Scotch myth
Andrew Neil’s lament at the decline of the so-called ‘Tartan Raj’ (‘The last days of the Tartan Raj’, 20 August) is a Scottish view of what, to the rest of the country, is a non-phenomenon. Englanders aren’t looking jealously over their shoulders at Scottish success, and never have done.
Gordon Brown will be a wildly unpopular leader, not because he is Scottish, or Scotland-educated, but because he is surly and tax-happy, more concerned with shafting his ‘Scot-lite’ boss than doing his own job. Brown might resent Oxbridge, but Oxbridge is broadly indifferent to him. If the Raj was really as all-powerful as Neil suggests, then why didn’t it do anything to arrest the decline in elite education in Scotland and elsewhere?
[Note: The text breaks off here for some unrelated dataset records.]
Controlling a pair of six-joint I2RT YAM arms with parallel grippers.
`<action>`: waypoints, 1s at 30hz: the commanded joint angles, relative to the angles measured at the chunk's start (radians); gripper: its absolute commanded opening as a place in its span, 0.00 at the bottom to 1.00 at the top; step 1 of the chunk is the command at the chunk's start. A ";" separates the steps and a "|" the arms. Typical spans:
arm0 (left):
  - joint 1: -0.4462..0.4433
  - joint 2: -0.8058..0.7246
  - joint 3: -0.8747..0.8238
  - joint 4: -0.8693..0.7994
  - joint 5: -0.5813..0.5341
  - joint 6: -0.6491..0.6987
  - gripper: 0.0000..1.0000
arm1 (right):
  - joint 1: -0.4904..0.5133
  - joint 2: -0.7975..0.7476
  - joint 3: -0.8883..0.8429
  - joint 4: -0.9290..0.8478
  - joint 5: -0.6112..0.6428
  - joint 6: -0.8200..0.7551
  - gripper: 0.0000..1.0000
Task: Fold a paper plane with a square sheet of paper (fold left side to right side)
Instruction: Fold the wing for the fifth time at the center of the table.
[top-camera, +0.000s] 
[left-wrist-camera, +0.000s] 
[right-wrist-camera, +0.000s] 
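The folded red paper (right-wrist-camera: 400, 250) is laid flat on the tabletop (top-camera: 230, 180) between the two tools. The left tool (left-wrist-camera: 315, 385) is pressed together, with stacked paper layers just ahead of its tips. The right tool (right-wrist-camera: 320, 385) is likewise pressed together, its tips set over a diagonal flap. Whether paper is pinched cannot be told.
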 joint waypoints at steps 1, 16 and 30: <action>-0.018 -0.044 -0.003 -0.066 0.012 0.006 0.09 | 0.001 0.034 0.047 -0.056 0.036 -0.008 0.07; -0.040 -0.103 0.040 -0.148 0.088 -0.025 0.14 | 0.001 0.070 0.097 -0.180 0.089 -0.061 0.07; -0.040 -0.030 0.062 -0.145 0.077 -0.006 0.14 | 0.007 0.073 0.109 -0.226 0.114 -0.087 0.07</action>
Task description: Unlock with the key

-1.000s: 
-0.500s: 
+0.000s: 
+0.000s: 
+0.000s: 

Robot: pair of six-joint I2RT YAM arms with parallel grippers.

The preponderance of Scots in the broadcast media in particular occurred because the Scottish accent is classless to the English ear, not because a generation of would-be Scottish TV presenters got off their backsides and decided to exploit a post-war meritocracy.
Robert Westbrook
Trinity College, Oxford
Doubly ungallant
While normally an admirer of Mark Steyn’s abrasive and incisive style, his assertion (‘Hold your tears’, 20 August) that Cindy Sheehan, the anti-war protester camped outside Crawford Ranch, ‘is having a mental breakdown in public’ was ungallant and therefore reprehensible.
He made an excellent point — that certain Democrats are cynically exploiting her grief at the death of her soldier son in Iraq — but then to describe her as indulging in ‘a narcissistic rage’ was to be doubly ungallant. If she is ill, then any further comment on her behaviour is just plain bullying.
Please continue to tilt amusingly at the whingeing lefties, Mr Steyn, but don’t become infected by their churlish habits.
Matthew Hall
Monmouth
Wrong about us
The article on the anti-war movement by Douglas Davis (‘United in hate’, 20 August) contains a number of factual errors.